Built In Data Normalization and Cluster Algorithms

Noah · June 13, 2024, 9:45pm

This feature would allow the user to select from one the common classical text similarity algorithms in order to cluster and ultimately merge/normalize similar values.

Here is a good overview of the classic cluster/text difference methods.

In other data tools I have seen the options to have these methods calculate scores of similarity for a field/column, create the clusters of similar values based on a user defined threshold, find the most common version of the clustered values, then present these groups to the user to confirm that they should be normalized to the most prevalent value, select a new final value, remove values from the clustered group. This can then be re-ran on the same dataset as new data is added, if any new data meets the existing approved cluster groups then it is automatically normalized, any new values get sent to some secondary job for review and addition to the ongoing approved clusters.

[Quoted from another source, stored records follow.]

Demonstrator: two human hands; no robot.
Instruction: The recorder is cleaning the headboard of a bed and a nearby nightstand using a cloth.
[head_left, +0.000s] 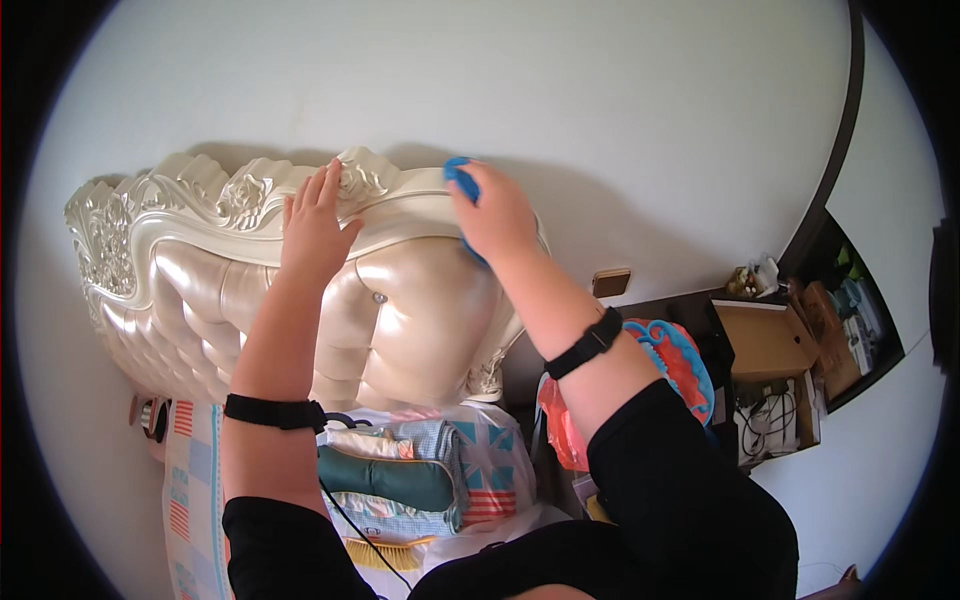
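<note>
Before me stands a headboard (420, 300) with a tufted, pearly cushioned panel and a carved cream frame. My right hand (491, 210) grips a blue cloth (461, 176) against the frame's upper right edge; part of the cloth shows below the palm. Fingers spread, my left hand (315, 229) is at the frame's top, beside a carved rose (361, 178), and holds nothing. Whether its palm touches the frame I cannot tell.
Below the headboard lie a folded checked cloth (442, 442), a dark green pillow (397, 480) and a bristle brush (382, 553). To the right are a red plastic bag (562, 435), a blue-rimmed item (697, 375) and an open cardboard box (765, 337) with cables. A wall switch (611, 282) is nearby.
</note>
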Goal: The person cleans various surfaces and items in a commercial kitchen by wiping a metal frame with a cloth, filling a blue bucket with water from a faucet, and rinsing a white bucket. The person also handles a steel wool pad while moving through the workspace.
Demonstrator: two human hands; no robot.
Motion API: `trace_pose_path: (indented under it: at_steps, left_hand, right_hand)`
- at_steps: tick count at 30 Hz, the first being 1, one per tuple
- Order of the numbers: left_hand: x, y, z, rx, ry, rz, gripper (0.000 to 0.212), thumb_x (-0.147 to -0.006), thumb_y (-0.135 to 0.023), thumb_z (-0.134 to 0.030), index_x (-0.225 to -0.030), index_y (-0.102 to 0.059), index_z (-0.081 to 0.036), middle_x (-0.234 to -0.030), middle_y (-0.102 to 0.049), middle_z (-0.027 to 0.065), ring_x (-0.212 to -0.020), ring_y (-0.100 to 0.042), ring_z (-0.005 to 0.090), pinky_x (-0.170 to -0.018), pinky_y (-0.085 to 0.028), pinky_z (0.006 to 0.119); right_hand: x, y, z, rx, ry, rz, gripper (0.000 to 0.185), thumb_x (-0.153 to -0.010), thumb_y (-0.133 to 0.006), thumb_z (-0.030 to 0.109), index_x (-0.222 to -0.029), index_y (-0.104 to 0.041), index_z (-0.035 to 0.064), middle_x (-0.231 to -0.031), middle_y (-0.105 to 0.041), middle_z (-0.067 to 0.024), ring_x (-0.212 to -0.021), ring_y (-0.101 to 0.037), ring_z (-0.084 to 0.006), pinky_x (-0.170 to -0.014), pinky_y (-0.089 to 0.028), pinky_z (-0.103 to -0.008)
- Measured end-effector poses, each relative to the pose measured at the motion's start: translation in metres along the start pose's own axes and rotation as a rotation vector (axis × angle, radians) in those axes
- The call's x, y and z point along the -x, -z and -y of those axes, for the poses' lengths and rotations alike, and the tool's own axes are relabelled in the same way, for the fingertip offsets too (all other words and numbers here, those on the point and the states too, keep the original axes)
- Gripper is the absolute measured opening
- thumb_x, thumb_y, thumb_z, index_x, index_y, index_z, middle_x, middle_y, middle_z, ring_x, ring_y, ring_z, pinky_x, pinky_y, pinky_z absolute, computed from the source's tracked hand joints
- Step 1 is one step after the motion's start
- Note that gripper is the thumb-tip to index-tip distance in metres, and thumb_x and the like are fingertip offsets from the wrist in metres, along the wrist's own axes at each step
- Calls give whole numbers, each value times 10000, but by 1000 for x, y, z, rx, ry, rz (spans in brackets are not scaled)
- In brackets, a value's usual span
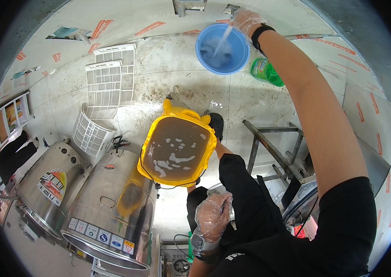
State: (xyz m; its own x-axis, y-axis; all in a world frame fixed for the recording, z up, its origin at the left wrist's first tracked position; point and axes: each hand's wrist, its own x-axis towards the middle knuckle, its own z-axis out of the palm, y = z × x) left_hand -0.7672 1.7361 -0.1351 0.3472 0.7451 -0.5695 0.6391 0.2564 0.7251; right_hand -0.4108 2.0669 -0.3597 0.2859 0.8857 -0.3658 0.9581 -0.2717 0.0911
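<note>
Up at the wall, my right hand, in a clear plastic glove, is at a water tap and covers part of it. A stream of water runs down into a blue plastic basin, where the water is foamy. My left hand, also in a clear plastic glove, is curled in front of my legs, with nothing visible in it. Before me stands a yellow plastic bucket, full of murky grey-brown water with patches of foam. Its thin wire handle hangs down on the near side.
A green bottle is right of the basin. White mesh air-conditioner filters lean at the left, one curved. Two stainless-steel barrels stand left of the bucket. A metal frame is at the right. The tiled floor is wet and stained.
</note>
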Motion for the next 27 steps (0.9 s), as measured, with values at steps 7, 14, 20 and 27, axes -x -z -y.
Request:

I can provide more details in a call as needed

dgudkov · June 14, 2024, 9:29am

This looks closer to fuzzy text matching. Note that EasyMorph already can do fuzzy text matching using the Damerau-Levinstein algorithm (also mentioned in the linked article). Adding more algorithms and making it work like clustering rather than matching certainly has value.

How about clustering for numbers? Do you have a use for it?

Noah · June 14, 2024, 6:53pm

Yes there is value for numbers as well. For example when trying to normalize measurements:
0.33
.3
1/3
0.3
.33
could be clustered and normalized

Often times it is a combination of numeric and text values
0.3 HP
1/3 Horse Power
.3 hp

The algorithms alone are useful and likely could be implemented with calculations today, but the clustering and resolution of the cluster is where a project could get really complicated without more built in support.